--- Your task ---
Reproduce the entire listing below exactly.

--- Input data ---
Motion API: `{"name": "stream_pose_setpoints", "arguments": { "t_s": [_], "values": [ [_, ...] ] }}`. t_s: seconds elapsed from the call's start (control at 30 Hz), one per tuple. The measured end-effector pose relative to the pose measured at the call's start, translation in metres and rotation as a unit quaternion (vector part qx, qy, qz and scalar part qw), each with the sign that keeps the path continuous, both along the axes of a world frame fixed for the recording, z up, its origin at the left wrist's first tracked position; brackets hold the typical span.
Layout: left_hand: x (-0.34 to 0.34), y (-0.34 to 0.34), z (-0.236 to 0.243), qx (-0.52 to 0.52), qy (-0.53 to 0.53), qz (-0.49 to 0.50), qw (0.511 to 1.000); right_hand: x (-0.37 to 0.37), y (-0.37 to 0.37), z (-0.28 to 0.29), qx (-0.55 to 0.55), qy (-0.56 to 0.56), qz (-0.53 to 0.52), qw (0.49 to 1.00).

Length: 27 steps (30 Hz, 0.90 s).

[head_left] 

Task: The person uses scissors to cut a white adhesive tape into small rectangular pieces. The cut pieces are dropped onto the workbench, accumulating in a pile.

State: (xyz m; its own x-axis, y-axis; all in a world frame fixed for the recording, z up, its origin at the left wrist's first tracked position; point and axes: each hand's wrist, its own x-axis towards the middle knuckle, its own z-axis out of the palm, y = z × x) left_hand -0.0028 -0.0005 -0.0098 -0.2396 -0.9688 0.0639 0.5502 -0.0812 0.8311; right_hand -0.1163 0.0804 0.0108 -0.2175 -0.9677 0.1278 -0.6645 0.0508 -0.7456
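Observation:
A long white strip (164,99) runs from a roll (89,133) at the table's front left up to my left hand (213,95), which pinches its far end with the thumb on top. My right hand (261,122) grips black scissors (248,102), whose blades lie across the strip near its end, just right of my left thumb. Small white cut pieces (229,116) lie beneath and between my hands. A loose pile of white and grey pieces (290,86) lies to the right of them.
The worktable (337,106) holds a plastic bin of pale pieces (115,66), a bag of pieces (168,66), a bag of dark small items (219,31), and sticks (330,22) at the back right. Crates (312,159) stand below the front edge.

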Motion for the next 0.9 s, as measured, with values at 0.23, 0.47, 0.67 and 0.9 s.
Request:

--- Exercise output ---
Motion API: `{"name": "stream_pose_setpoints", "arguments": { "t_s": [_], "values": [ [_, ...] ] }}`. t_s: seconds elapsed from the call's start (control at 30 Hz), one per tuple. The measured end-effector pose relative to the pose measured at the call's start, translation in metres and rotation as a unit quaternion (vector part qx, qy, qz and scalar part qw), each with the sign that keeps the path continuous, both along the axes of a world frame fixed for the recording, z up, its origin at the left wrist's first tracked position; brackets hold the typical span.
Layout: left_hand: x (-0.34 to 0.34), y (-0.34 to 0.34), z (-0.236 to 0.243), qx (-0.52 to 0.52), qy (-0.53 to 0.53), qz (-0.49 to 0.50), qw (0.511 to 1.000); right_hand: x (-0.37 to 0.37), y (-0.37 to 0.37), z (-0.28 to 0.29), qx (-0.55 to 0.55), qy (-0.56 to 0.56), qz (-0.53 to 0.52), qw (0.49 to 1.00).

Length: 27 steps (30 Hz, 0.90 s).

[head_left] 

Task: The person uses scissors to cut a white adhesive tape into small rectangular pieces. The cut pieces are dropped onto the workbench, accumulating in a pile.

State: (xyz m; its own x-axis, y-axis; all in a world frame fixed for the recording, z up, its origin at the left wrist's first tracked position; point and axes: each hand's wrist, its own x-axis towards the middle knuckle, its own z-axis out of the palm, y = z × x) left_hand -0.0028 -0.0005 -0.0098 -0.2396 -0.9688 0.0639 0.5502 -0.0812 0.8311; right_hand -0.1163 0.0804 0.0108 -0.2175 -0.9677 0.1278 -0.6645 0.0508 -0.7456
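Observation:
A long white strip (164,99) runs from a roll (89,133) at the table's front left up to my left hand (213,95), which pinches its far end with the thumb on top. My right hand (261,122) grips black scissors (248,102), whose blades lie across the strip near its end, just right of my left thumb. Small white cut pieces (229,116) lie beneath and between my hands. A loose pile of white and grey pieces (290,86) lies to the right of them.
The worktable (337,106) holds a plastic bin of pale pieces (115,66), a bag of pieces (168,66), a bag of dark small items (219,31), and sticks (330,22) at the back right. Crates (312,159) stand below the front edge.
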
Motion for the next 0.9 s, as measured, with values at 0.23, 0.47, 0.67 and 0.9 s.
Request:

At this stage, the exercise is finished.